● **What is being asked**
Could the data underneath be repeated exactly, in full?

◇ ◇ ◇ ◇

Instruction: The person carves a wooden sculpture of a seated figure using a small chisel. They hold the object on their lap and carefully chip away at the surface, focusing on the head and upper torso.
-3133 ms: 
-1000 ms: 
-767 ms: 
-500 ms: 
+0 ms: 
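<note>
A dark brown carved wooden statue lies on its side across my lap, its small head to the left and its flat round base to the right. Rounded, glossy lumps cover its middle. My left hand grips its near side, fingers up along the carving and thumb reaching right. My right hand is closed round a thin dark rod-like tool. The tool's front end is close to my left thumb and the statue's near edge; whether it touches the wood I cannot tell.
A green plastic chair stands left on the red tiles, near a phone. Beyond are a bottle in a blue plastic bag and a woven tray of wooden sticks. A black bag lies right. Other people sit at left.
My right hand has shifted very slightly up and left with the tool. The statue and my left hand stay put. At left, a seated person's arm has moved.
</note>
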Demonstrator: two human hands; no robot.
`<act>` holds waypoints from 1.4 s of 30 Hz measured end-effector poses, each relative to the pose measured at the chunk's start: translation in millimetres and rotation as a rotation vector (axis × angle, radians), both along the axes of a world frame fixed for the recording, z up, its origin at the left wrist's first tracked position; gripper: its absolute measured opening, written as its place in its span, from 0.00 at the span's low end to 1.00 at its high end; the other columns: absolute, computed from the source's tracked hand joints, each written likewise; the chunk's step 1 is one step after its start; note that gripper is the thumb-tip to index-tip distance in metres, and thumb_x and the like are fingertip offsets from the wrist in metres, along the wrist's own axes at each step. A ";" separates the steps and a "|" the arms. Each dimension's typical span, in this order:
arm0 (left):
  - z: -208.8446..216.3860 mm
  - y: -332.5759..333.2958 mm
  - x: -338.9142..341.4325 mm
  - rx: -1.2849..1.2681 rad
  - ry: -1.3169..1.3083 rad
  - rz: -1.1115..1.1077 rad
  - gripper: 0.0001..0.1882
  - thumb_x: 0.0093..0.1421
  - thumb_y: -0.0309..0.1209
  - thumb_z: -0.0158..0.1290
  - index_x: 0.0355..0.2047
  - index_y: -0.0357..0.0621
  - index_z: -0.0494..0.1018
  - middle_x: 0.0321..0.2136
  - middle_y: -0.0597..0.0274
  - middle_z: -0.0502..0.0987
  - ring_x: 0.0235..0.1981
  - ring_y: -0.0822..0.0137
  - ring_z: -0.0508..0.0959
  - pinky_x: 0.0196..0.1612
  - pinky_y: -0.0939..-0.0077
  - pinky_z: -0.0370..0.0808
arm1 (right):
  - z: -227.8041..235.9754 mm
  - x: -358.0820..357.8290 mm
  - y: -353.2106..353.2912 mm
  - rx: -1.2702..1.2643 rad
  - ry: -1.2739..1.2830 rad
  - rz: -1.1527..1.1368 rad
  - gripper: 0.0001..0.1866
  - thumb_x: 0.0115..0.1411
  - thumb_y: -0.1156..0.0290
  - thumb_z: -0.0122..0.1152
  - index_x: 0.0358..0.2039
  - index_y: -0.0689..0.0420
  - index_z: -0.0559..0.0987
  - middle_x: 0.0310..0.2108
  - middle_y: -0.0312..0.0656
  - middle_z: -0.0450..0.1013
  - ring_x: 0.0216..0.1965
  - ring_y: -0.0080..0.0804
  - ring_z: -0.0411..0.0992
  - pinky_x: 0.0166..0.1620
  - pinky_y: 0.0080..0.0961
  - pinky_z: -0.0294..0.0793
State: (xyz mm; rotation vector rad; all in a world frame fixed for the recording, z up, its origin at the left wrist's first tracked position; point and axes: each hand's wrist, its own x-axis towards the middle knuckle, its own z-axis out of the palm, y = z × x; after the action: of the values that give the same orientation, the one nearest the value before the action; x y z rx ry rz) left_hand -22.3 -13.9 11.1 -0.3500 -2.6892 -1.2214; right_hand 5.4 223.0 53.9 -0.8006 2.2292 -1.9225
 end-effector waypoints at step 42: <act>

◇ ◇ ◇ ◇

● **Answer**
Instruction: The person carves a wooden sculpture of a seated figure using a small chisel. They hold the object on their lap and carefully chip away at the surface, focusing on the head and upper torso.
-3133 ms: 
-1000 ms: 
-767 ms: 
-500 ms: 
+0 ms: 
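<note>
A dark brown carved wooden statue lies on its side across my lap, its small head to the left and its flat round base to the right. Rounded, glossy lumps cover its middle. My left hand grips its near side, fingers up along the carving and thumb reaching right. My right hand is closed round a thin dark rod-like tool. The tool's front end is close to my left thumb and the statue's near edge; whether it touches the wood I cannot tell.
A green plastic chair stands left on the red tiles, near a phone. Beyond are a bottle in a blue plastic bag and a woven tray of wooden sticks. A black bag lies right. Other people sit at left.
My right hand has shifted very slightly up and left with the tool. The statue and my left hand stay put. At left, a seated person's arm has moved.
</note>
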Demonstrator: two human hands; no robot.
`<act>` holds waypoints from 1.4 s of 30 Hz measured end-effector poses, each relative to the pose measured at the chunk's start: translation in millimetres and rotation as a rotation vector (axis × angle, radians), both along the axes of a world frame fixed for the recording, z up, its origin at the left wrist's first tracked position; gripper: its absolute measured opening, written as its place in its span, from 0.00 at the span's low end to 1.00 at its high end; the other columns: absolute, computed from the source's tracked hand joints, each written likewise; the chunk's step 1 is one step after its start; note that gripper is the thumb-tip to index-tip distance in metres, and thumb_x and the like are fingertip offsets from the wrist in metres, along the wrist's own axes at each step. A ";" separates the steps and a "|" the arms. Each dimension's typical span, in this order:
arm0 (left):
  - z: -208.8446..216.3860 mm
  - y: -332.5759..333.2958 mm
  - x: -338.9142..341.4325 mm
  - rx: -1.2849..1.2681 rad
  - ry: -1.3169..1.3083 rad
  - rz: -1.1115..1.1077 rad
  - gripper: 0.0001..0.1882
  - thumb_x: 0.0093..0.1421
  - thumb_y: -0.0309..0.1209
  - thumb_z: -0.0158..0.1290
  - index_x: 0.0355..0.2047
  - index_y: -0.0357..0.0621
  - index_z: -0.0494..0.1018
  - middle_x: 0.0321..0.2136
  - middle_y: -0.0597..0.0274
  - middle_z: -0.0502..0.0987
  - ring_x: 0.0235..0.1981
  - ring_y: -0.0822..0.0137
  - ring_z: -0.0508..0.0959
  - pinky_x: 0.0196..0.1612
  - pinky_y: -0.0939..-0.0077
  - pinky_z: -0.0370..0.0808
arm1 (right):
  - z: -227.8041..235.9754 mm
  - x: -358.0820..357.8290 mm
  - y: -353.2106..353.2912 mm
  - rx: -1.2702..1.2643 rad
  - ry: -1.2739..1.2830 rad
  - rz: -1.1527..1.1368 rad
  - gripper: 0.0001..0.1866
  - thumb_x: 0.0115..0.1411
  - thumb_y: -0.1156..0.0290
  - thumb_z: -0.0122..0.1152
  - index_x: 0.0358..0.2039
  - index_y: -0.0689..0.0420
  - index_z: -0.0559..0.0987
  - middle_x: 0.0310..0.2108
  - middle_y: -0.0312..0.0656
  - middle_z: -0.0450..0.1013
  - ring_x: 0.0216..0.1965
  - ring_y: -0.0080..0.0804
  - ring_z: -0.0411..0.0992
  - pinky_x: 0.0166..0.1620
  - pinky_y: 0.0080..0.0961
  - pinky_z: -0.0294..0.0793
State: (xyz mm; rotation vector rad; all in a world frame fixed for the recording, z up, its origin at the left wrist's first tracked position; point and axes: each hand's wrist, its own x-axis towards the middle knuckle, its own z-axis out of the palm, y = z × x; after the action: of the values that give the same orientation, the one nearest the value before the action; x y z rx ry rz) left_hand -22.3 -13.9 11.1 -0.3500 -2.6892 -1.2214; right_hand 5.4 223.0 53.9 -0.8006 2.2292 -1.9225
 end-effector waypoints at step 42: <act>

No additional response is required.